Cricket is a sport that competes in a form of pitching and bouncing a ball between two teams, each team consisting of 11 players, which is quite similar to baseball and takes place on a circular field, which has a radius of about 70m called “oval”. Cricket has its origins in the United Kingdom around the middle of the 16th century and is widely spread in Commonwealth of nations.
Currently, cricket is a popular sport in more than 100 countries and regions around the world, especially in the United Kingdom, Australia, New Zealand, India, Pakistan, South Africa, Zimbabwe, Jamaica etc.
In England alone, Cricket with Rugby are two sports for the elite and become the official subject of physical education at all private schools. In addition, according to statistics, Cricket is ranked second in the world after the Bridge in terms of training numbers due to the large number of Indians who love this sport that has accounted for more than half.
“One Day Cricket” is a very attractive and popular form of competition because it includes most of the details and basic characteristics of cricket.

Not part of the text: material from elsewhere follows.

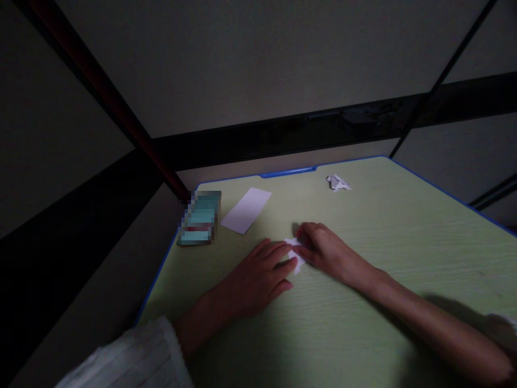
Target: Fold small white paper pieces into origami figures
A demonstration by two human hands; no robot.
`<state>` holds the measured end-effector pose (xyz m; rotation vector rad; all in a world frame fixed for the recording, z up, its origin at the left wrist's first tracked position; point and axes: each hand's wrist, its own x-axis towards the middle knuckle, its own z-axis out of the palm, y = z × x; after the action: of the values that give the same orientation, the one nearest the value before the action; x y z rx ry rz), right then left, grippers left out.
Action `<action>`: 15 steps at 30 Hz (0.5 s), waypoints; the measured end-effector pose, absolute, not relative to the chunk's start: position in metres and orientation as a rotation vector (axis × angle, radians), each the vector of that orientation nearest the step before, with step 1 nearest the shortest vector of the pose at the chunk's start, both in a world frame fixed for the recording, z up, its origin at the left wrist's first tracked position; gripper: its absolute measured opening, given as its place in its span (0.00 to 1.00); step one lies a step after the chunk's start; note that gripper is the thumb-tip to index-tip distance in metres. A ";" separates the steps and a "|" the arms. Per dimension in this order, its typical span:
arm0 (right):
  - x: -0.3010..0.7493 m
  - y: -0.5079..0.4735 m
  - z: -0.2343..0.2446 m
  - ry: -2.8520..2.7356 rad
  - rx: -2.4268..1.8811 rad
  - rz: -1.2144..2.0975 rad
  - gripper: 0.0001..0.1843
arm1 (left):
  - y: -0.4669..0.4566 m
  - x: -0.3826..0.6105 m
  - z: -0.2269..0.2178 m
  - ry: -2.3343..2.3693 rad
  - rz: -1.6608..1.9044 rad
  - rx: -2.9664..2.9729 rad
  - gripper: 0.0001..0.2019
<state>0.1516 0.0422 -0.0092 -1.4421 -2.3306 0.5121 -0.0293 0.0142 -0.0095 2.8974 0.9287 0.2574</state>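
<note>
A small white folded paper [296,257] lies on the pale green table [363,334]. My left hand [258,277] lies over its left side with fingers stretched flat and pressing down. My right hand [323,249] comes in from the right with its fingers curled down onto the paper's upper right part. Most of the paper is hidden beneath both hands.
A flat white paper slip [246,210] lies behind my left hand. A blurred teal booklet [199,218] sits at the table's left edge. A small folded grey-white paper figure [337,183] rests near the far edge. The table has a blue rim [287,172]. The room is dim.
</note>
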 end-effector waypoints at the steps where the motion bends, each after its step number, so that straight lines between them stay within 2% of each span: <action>1: 0.151 0.041 -0.009 -2.331 -1.449 0.485 0.06 | 0.013 -0.028 -0.009 0.924 0.254 2.905 0.18; 6: 0.149 0.037 -0.006 -2.332 -1.479 0.426 0.06 | 0.012 -0.027 -0.010 0.946 0.248 2.918 0.18; 15: 0.155 0.041 -0.010 -2.299 -1.438 0.561 0.04 | 0.017 -0.028 -0.010 0.901 0.275 2.865 0.15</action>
<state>0.1548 0.0414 -0.0100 -1.4382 -2.2992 0.5611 -0.0282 0.0168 -0.0095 2.8648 0.9006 0.2747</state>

Before fighting in the form of “One Day International“, two teams will make a visit by selecting a coin toss to select the attacking team and the defensive team. After that, the offensive team will appoint two players to squash the ball at the top of the “pitch” area, a rectangular strip of land with a circumference of 21.34mX3.66m, which is designed in the middle of the field. Each end of the “pitch” section has three 71cm tall wooden bars, each called a “stump” and in the upper middle of the three “stump” distances there are two pieces of wood called “bail”. More generally, these nouns are referred to as “Wicket” or “three pillars”.